- [TASK] Transcribe the listing below in its entirety.
=====
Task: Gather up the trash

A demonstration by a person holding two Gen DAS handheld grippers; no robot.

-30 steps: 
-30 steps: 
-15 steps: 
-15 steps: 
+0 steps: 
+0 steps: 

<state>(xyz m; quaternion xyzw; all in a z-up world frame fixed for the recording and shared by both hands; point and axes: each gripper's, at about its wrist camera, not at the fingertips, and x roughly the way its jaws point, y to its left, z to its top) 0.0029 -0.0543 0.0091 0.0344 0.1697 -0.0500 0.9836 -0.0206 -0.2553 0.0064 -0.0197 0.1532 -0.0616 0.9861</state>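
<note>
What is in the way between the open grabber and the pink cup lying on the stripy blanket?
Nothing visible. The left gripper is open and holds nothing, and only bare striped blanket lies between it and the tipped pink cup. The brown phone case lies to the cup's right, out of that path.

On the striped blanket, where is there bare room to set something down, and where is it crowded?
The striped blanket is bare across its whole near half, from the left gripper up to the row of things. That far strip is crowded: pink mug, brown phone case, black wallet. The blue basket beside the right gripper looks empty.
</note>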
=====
- [RESPONSE]
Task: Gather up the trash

A demonstration by a person holding two Gen DAS handheld grippers; no robot.

-30 steps: 
-30 steps: 
-15 steps: 
-15 steps: 
+0 steps: 
+0 steps: 

<state>(xyz m; quaternion xyzw; all in a z-up world frame fixed for the recording and shared by both hands; point and axes: each gripper's, at about its wrist camera, not at the fingertips, and x roughly the way its jaws point, y to its left, z to its top) 0.0029 -0.0543 0.0091 0.0344 0.1697 -0.0500 0.9836 -0.0206 -0.2553 0.0064 -0.0197 0.1532 -0.0616 0.9861</state>
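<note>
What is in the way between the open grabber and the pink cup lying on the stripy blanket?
Nothing visible. The left gripper is open and holds nothing, and only bare striped blanket lies between it and the tipped pink cup. The brown phone case lies to the cup's right, out of that path.

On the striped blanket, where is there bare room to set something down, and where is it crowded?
The striped blanket is bare across its whole near half, from the left gripper up to the row of things. That far strip is crowded: pink mug, brown phone case, black wallet. The blue basket beside the right gripper looks empty.
</note>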

This answer requires nothing else.